» EXERCISE OBJECTIVE: The following data needs to be repeated exactly, with all images excluded.

─── DATA SHOWN ───

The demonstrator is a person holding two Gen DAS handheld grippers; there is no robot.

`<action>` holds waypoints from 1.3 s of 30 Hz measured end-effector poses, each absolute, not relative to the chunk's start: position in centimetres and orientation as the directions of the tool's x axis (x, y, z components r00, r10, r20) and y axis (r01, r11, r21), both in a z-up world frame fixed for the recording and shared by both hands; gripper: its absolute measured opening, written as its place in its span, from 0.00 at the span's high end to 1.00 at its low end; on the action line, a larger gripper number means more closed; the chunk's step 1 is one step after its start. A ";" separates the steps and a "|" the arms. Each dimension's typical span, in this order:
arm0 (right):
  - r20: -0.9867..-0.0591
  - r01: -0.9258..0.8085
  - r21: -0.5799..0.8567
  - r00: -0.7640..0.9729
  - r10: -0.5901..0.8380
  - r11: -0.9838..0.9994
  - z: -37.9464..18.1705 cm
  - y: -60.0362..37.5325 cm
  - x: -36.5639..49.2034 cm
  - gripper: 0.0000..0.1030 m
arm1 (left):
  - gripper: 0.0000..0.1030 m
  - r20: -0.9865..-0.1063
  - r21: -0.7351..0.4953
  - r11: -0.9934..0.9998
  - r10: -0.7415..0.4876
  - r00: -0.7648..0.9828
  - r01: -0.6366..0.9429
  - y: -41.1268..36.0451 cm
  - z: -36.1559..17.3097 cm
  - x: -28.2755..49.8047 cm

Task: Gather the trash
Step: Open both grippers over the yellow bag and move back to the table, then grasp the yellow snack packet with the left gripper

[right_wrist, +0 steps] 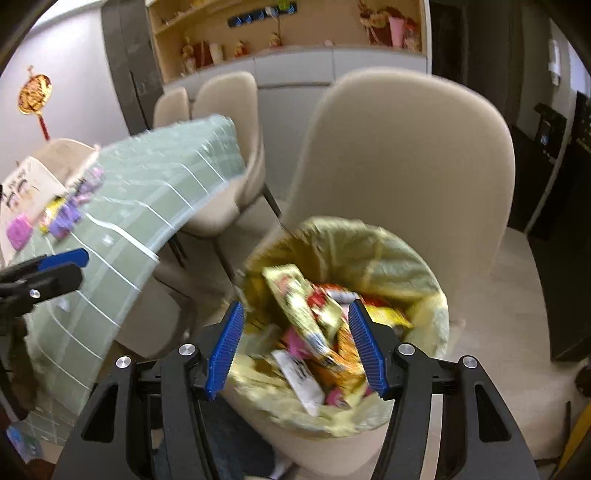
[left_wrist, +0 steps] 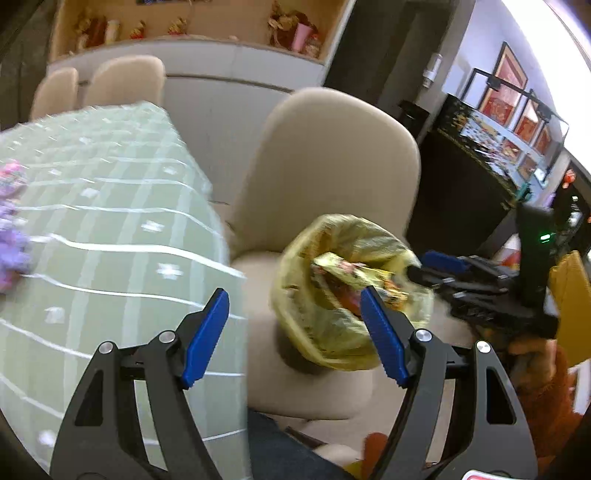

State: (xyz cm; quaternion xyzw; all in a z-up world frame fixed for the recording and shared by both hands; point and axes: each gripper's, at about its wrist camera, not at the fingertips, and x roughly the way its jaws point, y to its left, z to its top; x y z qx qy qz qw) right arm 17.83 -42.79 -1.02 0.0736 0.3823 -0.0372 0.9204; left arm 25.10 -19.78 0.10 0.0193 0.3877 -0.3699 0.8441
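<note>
Beige dining chairs point(right_wrist: 402, 155) stood around a table covered with a pale green checked cloth point(right_wrist: 155, 192), and a shelf of small ornaments point(right_wrist: 280, 33) ran along the far wall. Near the closest chair sat a round beige trash bin point(right_wrist: 332, 435) lined with a yellow bag point(right_wrist: 347, 240), filled with blurred snack wrappers point(right_wrist: 306, 314) in yellow, red, orange and pink. The right gripper point(right_wrist: 295, 347) hung over the bin's near rim with its blue pads spread apart and nothing between them. The left gripper point(left_wrist: 291, 332) was also spread wide and empty, poised between the table edge on the left and the bin point(left_wrist: 332, 354) on the right. More purple and pink wrappers point(right_wrist: 62, 214) lay on the far left of the tablecloth, well apart from the bin.
</note>
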 end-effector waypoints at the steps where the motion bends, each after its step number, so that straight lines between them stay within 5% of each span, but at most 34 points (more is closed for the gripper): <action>1: -0.698 0.113 0.108 0.716 -0.005 0.988 -0.3 -42.0 17.8 0.46 | 0.33 -0.666 -0.231 0.744 -0.591 0.455 0.628 -18.9 0.5 25.0; 13: -0.614 -0.161 0.047 0.773 0.156 0.986 3.8 -27.2 22.1 0.46 | 0.33 -0.658 -0.198 0.903 -0.411 0.631 0.381 -3.5 1.8 26.8; 26: -0.654 -0.259 0.025 0.726 0.211 0.966 2.2 -16.7 28.8 0.46 | 0.33 -0.634 -0.299 0.949 -0.274 0.723 0.097 13.9 0.6 31.7; 39: -0.641 -0.315 0.062 0.715 0.280 0.947 2.3 -17.5 34.4 0.46 | 0.37 -0.722 -0.300 0.951 -0.177 0.669 -0.072 16.3 -1.2 44.9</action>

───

» SOLVED PROBLEM:
The demonstrator is a person holding two Gen DAS handheld grippers; there is no robot.

`<action>` holds waypoints from 1.3 s of 30 Hz measured end-effector poses, each absolute, not relative to the chunk's start: position in centimetres and orientation as the directions of the tool's x axis (x, y, z components r00, r10, r20) and y axis (r01, r11, r21), both in a z-up world frame fixed for the recording and shared by both hands; gripper: its absolute measured opening, written as its place in its span, from 0.00 at the span's high end to 1.00 at its low end; on the action line, a larger gripper number means more closed; the chunk's step 1 is one step after its start. A ";" separates the steps and a "|" the arms. Each dimension's typical span, in this order:
arm0 (right):
  - r20: -0.9867..-0.0591
  - r01: -0.9258..0.8085
  - r21: -0.5799..0.8567
  - r00: -0.7640..0.9729
  - r10: -0.5901..0.8380
  - r11: -0.9838..0.9994
  - z: -37.9464..18.1705 cm
  - y: -60.0362..37.5325 cm
  - x: -36.5639..49.2034 cm
  - gripper: 0.0000..0.1030 m
arm1 (left):
  - gripper: 0.0000..0.1030 m
  - r20: -0.9865..-0.1063
  - r21: -0.7351..0.4953
  - r11: -0.9934..0.9998
  - r10: -0.7415..0.4876
  - r00: -0.7648..0.9828
  - r01: -0.6366..0.9429
  - y: -41.1268..36.0451 cm
  - z: -36.1559..17.3097 cm
  - x: -28.2755..49.8047 cm

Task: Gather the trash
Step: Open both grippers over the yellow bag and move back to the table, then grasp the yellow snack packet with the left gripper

[right_wrist, +0 steps] 
[left_wrist, +0 steps] 

State: (xyz cm; quaternion xyzw; all in a z-up world frame fixed for the recording and shared by both hands; point and axes: each gripper's, at about its wrist camera, not at the fingertips, and x roughly the way its jaws point, y to its left, z to its top; x y z qx qy qz qw) right arm 17.83 -42.79 -1.02 0.0736 0.3823 -0.0372 0.9204; left arm 25.10 -19.78 0.10 0.0193 0.3877 -0.3699 0.8441
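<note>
Beige dining chairs point(right_wrist: 402, 155) stood around a table covered with a pale green checked cloth point(right_wrist: 155, 192), and a shelf of small ornaments point(right_wrist: 280, 33) ran along the far wall. Near the closest chair sat a round beige trash bin point(right_wrist: 332, 435) lined with a yellow bag point(right_wrist: 347, 240), filled with blurred snack wrappers point(right_wrist: 306, 314) in yellow, red, orange and pink. The right gripper point(right_wrist: 295, 347) hung over the bin's near rim with its blue pads spread apart and nothing between them. The left gripper point(left_wrist: 291, 332) was also spread wide and empty, poised between the table edge on the left and the bin point(left_wrist: 332, 354) on the right. More purple and pink wrappers point(right_wrist: 62, 214) lay on the far left of the tablecloth, well apart from the bin.
</note>
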 end-effector waypoints at the steps where the motion bends, each after its step number, so that straight lines between them stay within 5% of each span, but at most 34 points (more is closed for the gripper): <action>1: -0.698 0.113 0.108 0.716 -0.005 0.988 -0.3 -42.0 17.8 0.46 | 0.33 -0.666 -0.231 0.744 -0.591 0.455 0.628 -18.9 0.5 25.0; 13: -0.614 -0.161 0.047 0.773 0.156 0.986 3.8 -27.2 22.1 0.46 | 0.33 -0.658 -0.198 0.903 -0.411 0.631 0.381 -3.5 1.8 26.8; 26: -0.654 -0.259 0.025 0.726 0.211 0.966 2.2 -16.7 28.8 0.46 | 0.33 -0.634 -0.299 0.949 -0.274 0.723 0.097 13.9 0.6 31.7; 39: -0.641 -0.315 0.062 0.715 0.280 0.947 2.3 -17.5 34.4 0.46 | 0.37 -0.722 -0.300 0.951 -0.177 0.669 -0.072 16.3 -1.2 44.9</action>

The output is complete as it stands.